Thursday, July 08, 2004

Well, she at least is thrilled.

"She" in this case is Hitomi Soga, the simple island girl turned symbol of compromised Japanese national dignity. Tomorrow she will see her children and husband for the first time since her flight from North Korea nearly two years ago.

Abducted along with her mother by North Korean agents in 1978, she grew up, married and raised a family in the black hole of the DPRK. A non-person during her 24-year captivity, she married her English teacher Robert Jenkins, a former American soldier wanted in the U.S. for desertion. Freed from captivity, she has had to contend with being the pivot point in a three-sided tug-of-war between the governments of Japan, the DPRK and the United States.

Tomorrow's meeting represents only a brief, sad timeout from the battle of national agendas. Soga-san will meet her husband and children in a controlled setting in Indonesia, a country with diplomatic relations with Pyongyang and no extradition treaty with the United States.

Japanese of all walks of life should be touched by the aware, the hopeless sadness of this meeting. Soga-san cannot return to the land of her mother's murderers; Jenkins cannot set foot in Japan without the threat of immediate arrest; their daughters are North Koreans through and through.

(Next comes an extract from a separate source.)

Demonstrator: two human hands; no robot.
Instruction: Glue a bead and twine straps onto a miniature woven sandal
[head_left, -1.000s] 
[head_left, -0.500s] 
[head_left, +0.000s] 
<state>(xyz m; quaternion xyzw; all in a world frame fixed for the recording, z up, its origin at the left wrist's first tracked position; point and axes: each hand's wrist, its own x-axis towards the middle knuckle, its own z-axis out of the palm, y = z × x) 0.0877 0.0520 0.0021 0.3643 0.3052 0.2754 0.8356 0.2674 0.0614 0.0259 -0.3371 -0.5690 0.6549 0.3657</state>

Japanese should be touched...but they might not be.

Prime minister Koizumi's previous deft command of political gesture has left him. The obvious precipitous rush to have the meeting before Sunday's House of Councillors election has the whole kabuki production smelling bad. It is clear we are being treated to a ham-handed display of maudlin and expensive political theater, directed by the unsubtle kuroko of the LDP elections committee.

Luckily, it seems that the LDP's attempt to distract the voting public with the Soga saga is failing. All the newspapers and critical television news programs are pointing out the synchronization of the family visit with the elections. The public mood, which should be celebratory, is dark and suspicious. The seeming exploitation of Soga-san's personal tragedies for political gain, rather than bolstering the public's opinions of the LDP, may indeed be costing them a few votes.